• _Exercise requirements_: Retype every line of the data, keeping each word exactly.

• _Information supplied_:

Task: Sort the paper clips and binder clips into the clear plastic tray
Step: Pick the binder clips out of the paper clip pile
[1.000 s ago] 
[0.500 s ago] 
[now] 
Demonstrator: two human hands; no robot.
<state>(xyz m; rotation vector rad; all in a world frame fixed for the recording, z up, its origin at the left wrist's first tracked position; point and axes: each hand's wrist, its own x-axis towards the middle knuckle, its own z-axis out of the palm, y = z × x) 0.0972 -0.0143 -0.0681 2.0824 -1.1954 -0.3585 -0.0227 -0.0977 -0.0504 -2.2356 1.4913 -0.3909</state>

• _Output_:
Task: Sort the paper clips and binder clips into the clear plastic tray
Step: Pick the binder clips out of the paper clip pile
[1.000 s ago] 
[0.500 s ago] 
[now] 
Demonstrator: two human hands; no robot.
<state>(xyz m; rotation vector rad; all in a world frame fixed for the recording, z up, its origin at the left wrist's first tracked position; point and axes: each hand's wrist, its own x-axis towards the middle knuckle, its own z-axis out of the palm, y = z × x) 0.0972 -0.0143 -0.0681 2.0824 -1.1954 -0.3585 -0.0227 -0.0977 -0.0504 -2.2356 1.4913 -0.3909</state>

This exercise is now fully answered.